TL;DR - Can the six yellow ISP pins be used as a normal ISP?

The usual USB-TTL FTDI breakout board looks like this:

USB-TTL FTDI Breakout board

Recently, I came across a variant of the board shown below. However, what are the additional yellow header pins on this board for? They are labelled ISP.

USB-TTL FTDI Breakout board with ISP

Here is a view of the rear:

USB-TTL FTDI Breakout board with ISP rear

So can they really be used as a standard ISP/ICSP?


However, according to the diagram below, which labels the 6 pins in question, I am not sure that there is a valid correlation of signal lines.

USB-TTL FTDI Breakout board with ISP with legend

That is to say, would CTS to MISO, RI to RST, DSR to SCK and DCD to MOSI work? Or is that why a special version of avrdude is required, as alluded to in FT232RL: USB to Serial 232 TTL Adapter –?and ISP? - post #6:

As a new feature there is a 6-pin ISP header available. With it, avrdude and avrftdi you can program Atmels and Arduino bootloaders. A special version of avrdude with compiled FTDI driver is neccessary.

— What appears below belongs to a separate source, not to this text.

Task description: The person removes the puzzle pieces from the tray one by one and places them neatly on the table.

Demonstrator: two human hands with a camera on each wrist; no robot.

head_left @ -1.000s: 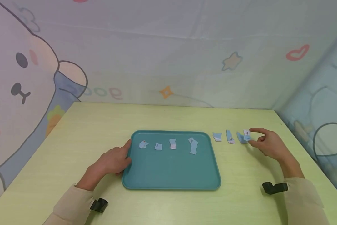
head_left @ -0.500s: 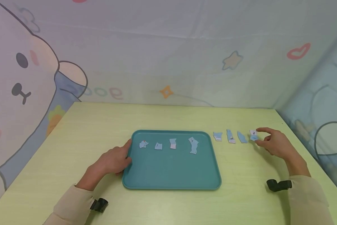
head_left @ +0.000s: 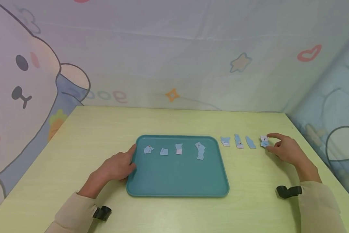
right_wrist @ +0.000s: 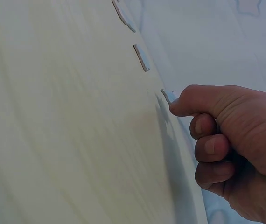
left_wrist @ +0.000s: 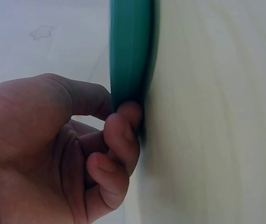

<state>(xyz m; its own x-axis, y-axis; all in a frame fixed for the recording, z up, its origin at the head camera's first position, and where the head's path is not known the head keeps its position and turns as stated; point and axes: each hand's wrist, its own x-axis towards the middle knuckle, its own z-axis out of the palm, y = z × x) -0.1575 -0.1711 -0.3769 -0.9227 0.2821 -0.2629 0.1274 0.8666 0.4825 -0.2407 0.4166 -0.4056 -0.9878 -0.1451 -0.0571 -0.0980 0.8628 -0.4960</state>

However the provided link to that version of avrdude, with the compiled FTDI driver, is dead.

It is also said, in post #7, that these pins are actually equivalent to an X3 connector, as found on the older Arduino Dicimila/NG/Duemilanove boards.

X3 header on Diecimila

and those can (evidently) be used like so, as a bit banged SPI,

Connecting X3 header to ISP header on Diecimila

It should be noted that the RI, CTS, DCD and DSR (labelled RSD) pins are available, along the sides of the original FTDI breakout board. So, does the breakout board with the ISP header just provide access to these same signals using a different header?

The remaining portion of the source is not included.